Work instructions —
Where the records below reach the line containing "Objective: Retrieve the", start transcribing, and end with the line containing "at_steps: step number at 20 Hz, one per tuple", exactly and with nothing else added.

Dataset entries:
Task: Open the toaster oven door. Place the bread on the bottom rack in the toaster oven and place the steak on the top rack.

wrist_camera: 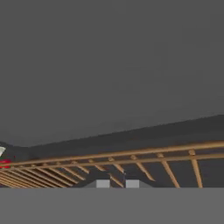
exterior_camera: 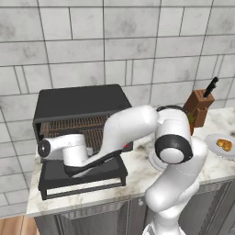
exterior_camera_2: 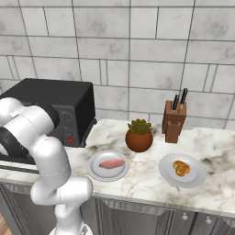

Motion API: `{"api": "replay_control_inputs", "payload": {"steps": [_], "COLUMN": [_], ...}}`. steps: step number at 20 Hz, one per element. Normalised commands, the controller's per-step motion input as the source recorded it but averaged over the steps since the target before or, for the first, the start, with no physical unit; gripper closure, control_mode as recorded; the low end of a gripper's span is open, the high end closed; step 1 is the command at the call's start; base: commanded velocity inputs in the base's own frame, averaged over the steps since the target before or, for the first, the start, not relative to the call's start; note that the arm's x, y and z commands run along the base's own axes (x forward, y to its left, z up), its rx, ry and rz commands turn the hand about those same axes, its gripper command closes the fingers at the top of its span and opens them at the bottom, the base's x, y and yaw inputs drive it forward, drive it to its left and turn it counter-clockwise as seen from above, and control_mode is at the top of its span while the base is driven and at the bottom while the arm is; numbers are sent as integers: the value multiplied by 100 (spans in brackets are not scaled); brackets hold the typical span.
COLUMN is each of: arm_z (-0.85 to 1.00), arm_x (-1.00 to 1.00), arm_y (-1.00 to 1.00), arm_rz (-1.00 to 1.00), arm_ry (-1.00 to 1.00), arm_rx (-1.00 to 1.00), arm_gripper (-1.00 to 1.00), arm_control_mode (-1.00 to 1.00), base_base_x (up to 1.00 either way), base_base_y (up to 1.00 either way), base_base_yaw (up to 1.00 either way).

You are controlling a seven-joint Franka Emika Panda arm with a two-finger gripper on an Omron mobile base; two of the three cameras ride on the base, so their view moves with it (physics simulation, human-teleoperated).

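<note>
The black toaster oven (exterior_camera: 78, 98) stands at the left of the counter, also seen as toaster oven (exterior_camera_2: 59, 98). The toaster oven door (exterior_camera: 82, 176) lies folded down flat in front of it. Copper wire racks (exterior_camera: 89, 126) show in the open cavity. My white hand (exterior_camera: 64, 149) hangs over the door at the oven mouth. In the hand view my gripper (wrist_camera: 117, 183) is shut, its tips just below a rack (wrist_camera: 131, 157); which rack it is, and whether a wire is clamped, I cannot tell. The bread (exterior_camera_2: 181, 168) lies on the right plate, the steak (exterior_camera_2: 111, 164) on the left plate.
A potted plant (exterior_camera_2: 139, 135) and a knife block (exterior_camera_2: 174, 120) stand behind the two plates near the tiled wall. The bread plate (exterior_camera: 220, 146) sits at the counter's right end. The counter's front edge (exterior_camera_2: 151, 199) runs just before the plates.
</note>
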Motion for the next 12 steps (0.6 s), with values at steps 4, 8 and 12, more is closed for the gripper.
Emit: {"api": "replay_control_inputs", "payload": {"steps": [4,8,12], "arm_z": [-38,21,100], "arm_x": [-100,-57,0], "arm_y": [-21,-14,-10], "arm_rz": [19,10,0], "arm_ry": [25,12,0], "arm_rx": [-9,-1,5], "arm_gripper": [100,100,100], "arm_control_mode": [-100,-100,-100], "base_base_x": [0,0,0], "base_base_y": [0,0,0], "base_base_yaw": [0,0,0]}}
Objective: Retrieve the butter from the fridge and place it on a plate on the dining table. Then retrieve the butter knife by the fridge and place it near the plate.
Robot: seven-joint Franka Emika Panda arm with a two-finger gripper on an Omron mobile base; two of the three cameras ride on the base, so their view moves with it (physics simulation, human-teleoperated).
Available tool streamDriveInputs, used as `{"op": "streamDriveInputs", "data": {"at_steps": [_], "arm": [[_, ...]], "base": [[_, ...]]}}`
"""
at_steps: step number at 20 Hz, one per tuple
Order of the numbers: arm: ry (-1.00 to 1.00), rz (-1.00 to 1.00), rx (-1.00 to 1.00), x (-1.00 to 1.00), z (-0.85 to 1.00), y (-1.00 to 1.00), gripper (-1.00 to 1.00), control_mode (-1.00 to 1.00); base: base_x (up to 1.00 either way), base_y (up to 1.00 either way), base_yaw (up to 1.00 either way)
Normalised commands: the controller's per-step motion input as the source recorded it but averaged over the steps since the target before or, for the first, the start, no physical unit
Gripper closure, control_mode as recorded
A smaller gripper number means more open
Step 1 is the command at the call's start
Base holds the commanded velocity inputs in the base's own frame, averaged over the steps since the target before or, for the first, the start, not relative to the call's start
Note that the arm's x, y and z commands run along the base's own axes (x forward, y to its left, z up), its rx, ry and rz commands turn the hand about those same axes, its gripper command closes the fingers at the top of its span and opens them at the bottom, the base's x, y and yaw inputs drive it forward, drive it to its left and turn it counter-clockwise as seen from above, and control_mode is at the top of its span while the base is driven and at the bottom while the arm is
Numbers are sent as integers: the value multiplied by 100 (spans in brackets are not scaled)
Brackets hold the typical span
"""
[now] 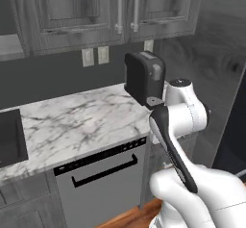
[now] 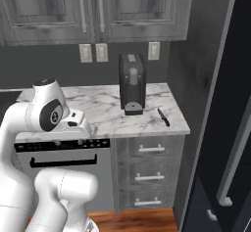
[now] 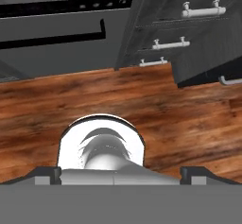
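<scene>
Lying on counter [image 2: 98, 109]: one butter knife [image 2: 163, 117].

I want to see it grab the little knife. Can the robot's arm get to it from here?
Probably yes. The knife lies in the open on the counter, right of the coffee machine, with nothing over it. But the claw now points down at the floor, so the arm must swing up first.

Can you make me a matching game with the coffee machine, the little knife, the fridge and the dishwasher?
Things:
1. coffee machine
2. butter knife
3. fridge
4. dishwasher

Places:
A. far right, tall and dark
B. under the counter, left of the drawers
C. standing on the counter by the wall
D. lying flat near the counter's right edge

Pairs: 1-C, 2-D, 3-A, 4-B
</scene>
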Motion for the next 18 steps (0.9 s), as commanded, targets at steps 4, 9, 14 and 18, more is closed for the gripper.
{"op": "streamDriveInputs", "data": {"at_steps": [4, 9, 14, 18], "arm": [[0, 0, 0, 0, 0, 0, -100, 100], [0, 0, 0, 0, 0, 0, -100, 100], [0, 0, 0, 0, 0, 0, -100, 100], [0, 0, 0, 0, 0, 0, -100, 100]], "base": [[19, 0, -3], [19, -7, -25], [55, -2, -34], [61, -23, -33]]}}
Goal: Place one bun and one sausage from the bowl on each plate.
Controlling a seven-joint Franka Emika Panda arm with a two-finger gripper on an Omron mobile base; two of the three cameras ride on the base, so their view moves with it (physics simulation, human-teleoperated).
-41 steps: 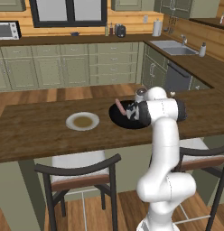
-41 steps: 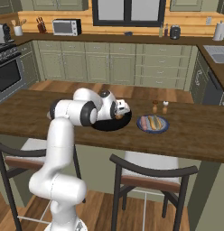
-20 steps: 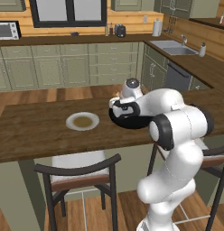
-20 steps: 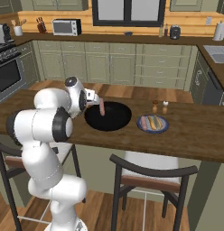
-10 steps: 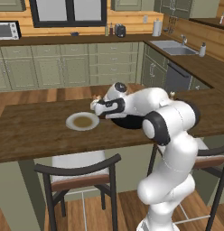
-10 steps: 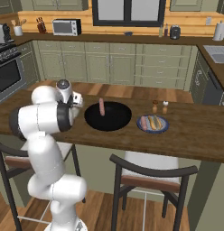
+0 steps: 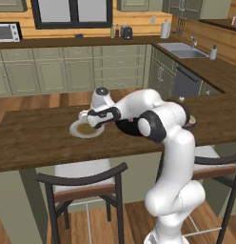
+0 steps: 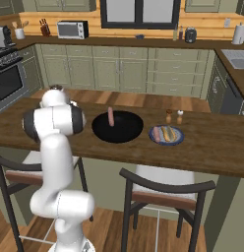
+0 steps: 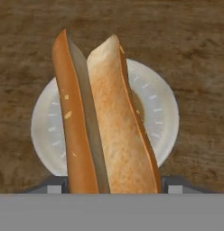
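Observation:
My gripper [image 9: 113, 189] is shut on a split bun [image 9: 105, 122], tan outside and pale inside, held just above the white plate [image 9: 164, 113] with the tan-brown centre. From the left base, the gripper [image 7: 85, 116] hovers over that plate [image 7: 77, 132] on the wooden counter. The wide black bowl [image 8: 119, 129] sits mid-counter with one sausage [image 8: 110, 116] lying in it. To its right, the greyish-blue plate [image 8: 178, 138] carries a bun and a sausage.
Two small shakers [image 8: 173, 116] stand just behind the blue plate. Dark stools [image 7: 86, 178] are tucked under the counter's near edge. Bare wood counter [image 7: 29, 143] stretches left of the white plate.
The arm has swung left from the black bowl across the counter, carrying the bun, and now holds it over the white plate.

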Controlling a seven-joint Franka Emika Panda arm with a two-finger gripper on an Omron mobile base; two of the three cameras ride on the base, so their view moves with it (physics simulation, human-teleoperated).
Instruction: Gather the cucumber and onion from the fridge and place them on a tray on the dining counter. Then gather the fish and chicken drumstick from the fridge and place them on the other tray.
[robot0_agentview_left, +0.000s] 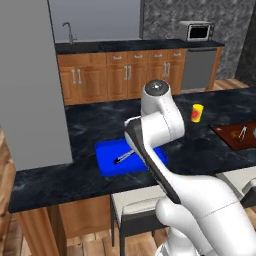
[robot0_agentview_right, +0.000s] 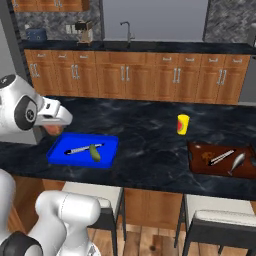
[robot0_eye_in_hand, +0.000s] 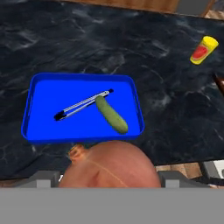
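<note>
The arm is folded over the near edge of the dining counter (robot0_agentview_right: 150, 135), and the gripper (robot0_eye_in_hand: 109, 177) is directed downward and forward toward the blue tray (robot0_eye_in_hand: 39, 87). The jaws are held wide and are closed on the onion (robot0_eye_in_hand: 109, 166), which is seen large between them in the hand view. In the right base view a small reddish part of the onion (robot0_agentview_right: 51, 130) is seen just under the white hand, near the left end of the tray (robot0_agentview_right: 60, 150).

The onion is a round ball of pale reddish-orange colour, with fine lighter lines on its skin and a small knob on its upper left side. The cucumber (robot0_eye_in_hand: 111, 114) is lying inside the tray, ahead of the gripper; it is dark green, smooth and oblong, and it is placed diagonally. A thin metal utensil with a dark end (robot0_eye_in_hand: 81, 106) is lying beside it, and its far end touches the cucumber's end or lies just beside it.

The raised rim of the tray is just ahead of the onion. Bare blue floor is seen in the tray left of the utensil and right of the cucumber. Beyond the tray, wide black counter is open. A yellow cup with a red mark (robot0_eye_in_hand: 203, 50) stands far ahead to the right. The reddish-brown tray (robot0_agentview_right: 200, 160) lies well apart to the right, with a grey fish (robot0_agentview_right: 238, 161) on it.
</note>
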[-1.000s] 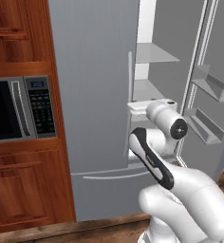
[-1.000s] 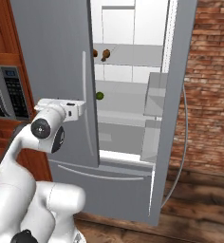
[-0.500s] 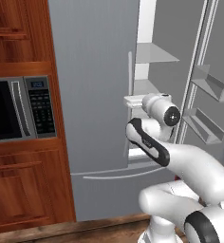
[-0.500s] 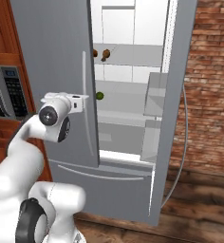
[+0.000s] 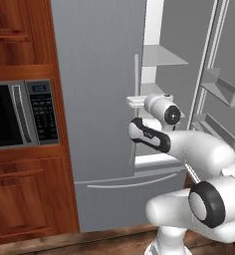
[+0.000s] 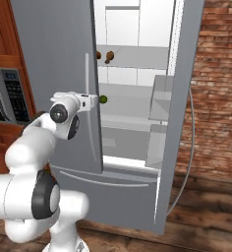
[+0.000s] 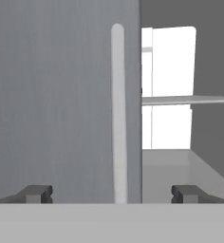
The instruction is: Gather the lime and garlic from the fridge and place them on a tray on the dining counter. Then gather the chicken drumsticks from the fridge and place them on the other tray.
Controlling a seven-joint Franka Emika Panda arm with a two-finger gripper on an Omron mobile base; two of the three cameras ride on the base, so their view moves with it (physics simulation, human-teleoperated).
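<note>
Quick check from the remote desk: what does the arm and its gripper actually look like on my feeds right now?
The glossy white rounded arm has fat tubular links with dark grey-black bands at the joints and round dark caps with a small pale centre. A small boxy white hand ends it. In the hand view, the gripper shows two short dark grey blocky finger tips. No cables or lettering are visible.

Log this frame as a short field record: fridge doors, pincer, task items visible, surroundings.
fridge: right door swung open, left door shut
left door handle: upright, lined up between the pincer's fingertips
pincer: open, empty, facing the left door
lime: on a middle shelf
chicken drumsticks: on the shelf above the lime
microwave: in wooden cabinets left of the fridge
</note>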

Exercise result —
Objective: Retrieve the butter from the fridge and place it on a plate on the dining table. Then retrieve the butter knife by the fridge and place it near the plate.
Robot: seven-joint Franka Emika Panda arm with a two-finger gripper on an Omron mobile base; two of the three cameras ride on the base, so their view moves with it (physics simulation, human-teleoperated).
Available tool streamDriveInputs, used as `{"op": "streamDriveInputs", "data": {"at_steps": [_], "arm": [[_, ...]], "base": [[_, ...]]}}`
"""
at_steps: step number at 20 Hz, one per tuple

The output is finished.